J'ai évidemment été très heureux de pouvoir longuement parler ce matin avec mon ami Louis Michel. C'était une occasion pour nos deux pays de marquer leur convergence sur ce dossier iraquien qui nous préoccupe tant. C'était aussi une occasion de marquer clairement notre volonté d'essayer d'avancer vers une position commune de l'Europe, essayer tout au moins de dégager des principes forts qui doivent mobiliser nos diplomaties, marquer la primauté du Conseil de sécurité, marquer notre souci de respecter les grands principes, le droit, la morale, la solidarité, la justice, sur la scène internationale. Je crois que nous pouvons, tous ensemble, avec le concours des quatre pays membres de l'Union européenne qui sont aujourd'hui présents au Conseil de sécurité, essayer d'entraîner l'Europe dans cette position commune et faire en sorte que nous puissions mieux affirmer, mieux défendre la voix de l'Europe aujourd'hui sur la scène internationale.

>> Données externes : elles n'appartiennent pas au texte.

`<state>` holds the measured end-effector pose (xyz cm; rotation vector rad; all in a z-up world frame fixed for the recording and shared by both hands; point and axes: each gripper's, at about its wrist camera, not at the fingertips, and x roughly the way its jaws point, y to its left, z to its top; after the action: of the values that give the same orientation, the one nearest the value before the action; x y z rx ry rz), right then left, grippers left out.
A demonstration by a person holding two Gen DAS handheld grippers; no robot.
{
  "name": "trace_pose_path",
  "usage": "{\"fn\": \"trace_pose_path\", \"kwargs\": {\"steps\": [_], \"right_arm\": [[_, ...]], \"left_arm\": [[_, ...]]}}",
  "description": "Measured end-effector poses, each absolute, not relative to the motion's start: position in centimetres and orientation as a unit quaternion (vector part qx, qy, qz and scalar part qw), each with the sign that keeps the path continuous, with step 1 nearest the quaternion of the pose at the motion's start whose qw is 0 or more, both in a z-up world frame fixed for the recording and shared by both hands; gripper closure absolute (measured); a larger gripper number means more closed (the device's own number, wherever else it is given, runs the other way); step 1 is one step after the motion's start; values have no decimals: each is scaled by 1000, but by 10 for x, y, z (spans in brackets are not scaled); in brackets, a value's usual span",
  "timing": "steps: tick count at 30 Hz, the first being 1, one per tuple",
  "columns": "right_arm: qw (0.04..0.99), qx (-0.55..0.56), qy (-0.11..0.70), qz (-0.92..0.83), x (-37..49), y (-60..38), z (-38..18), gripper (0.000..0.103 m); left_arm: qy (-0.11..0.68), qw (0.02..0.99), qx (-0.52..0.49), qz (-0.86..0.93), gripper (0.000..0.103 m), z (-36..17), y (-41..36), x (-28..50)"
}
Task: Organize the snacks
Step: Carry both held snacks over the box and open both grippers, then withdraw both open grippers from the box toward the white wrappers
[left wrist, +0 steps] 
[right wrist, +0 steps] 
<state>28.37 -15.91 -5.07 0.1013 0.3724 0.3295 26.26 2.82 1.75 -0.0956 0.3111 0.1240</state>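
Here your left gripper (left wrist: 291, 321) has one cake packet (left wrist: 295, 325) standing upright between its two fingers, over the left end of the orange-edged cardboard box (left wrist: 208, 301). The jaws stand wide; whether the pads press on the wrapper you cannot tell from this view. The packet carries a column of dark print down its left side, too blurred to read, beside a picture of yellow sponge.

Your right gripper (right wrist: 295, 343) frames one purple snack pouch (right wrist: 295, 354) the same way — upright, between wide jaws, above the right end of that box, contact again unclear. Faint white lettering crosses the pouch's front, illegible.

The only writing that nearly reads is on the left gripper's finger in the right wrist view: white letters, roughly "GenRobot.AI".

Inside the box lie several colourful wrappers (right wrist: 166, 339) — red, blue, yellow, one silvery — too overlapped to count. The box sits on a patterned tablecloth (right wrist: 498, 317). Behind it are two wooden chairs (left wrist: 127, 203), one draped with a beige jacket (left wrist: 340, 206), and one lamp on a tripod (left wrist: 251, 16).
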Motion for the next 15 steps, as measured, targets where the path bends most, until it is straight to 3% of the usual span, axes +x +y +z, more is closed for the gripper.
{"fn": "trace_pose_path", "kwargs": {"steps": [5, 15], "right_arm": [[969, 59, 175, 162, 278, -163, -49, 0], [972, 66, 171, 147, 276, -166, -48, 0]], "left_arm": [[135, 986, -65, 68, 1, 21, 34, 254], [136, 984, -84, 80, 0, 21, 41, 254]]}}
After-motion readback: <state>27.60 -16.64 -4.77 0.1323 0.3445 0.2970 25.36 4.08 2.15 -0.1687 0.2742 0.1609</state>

Q - L'Europe est-elle prête à négocier une sortie pour Saddam Hussein qui permettrait d'éviter une guerre ?
R - Aujourd'hui la solution, et elle est inscrite dans la résolution 1441 du Conseil de sécurité, c'est d'avancer dans la voie d'une coopération, d'une coopération active, et c'est ce que nous demandons aux Iraquiens. Nous insistons pour que l'Iraq véritablement puisse faire ce qu'il doit faire aujourd'hui pour donner toutes les chances à la paix. Nous pensons que c'est possible. Les inspecteurs sur le terrain travaillent. Plus de 300 inspections par mois sont d'ores et déjà organisées et permettent d'avancer dans des conditions satisfaisantes. Nous voulons faire plus. Le prochain rapport qui sera présenté au Conseil de sécurité le 27 janvier sera l'occasion de faire un point. C'est un rapport d'étape. Il faudra tirer toutes les leçons de la situation, essayer d'améliorer, d'approfondir, de faire des propositions pour aller plus loin.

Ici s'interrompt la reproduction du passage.